When gathering collaborators in OSS for design tasks there is an awareness from designers already in OSS that most designers are newer and looking to gain certain types of experience with their contributions. “This is a challenge because most designers looking to contribute are new designers and are contributing to open source to gain experience”. We observed this can be tricky for designer contributors for two key reasons — time and a sense of responsibility. The amount of time designers have to spend working on OSS is often limited, as they can end up spending time on design-adjacent tasks. When the additional designers are new designers, they often end up managing the design work and providing good tasks to supply newer designers with experience. Many designers in the study expressed "wanting to do actual design work" so the responsibility that comes with onboarding new designers is high in terms of what they, as an established designer in the OSS project, feel they must do to provide a good experience.

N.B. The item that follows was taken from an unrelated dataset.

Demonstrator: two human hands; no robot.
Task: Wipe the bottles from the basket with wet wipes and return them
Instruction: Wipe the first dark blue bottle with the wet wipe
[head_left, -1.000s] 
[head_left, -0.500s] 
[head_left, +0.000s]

Future hopes for a specific OSS project in this study, is that increasing designers working on OSS design tasks would “Reduce the pressure on me and the other active contributors”. We did not observe that increasing the number of designers working on OSS has an effect on the OSS during the sixteen week diary study period but we suspect the benefits extended beyond the sixteen week diary period. We would need to observe this beyond the sixteen weeks in this study to discover benefits and challenges.
Though more designers contributing to OSS means success, the specifics can be tricky: “Working with other designers (means it) can sometimes be hard to convey a consistent design style that you want to maintain”. When working with other designers doesn’t go smoothly, the subsequent "coordination and fixing of design" in order to retain consistency can be complicated labor and can unintentionally communicate an untrue lack of efficiency of design. When these complications arise, we can look towards the lack of support for design in OSS tooling and platforms as a hurdle.
The reality for most of the designers in OSS is that they are primarily working solo on design tasks. “Most of the time I ended up being the only one doing the designs as the rest of the team are mostly developers”. Most solo designers expressed great joy when able to collaborate with anyone and happily shared documents and diagrams that were collective efforts.
Aside from attracting other designers specifically to the OSS, on multiple occasions, one participant stated the need for product/project management and how they were consistently performing product management tasks. They described success in terms of getting a product manager to help by contributing “I need more organization for delegating what tasks need to be done -- i.e product manager!”.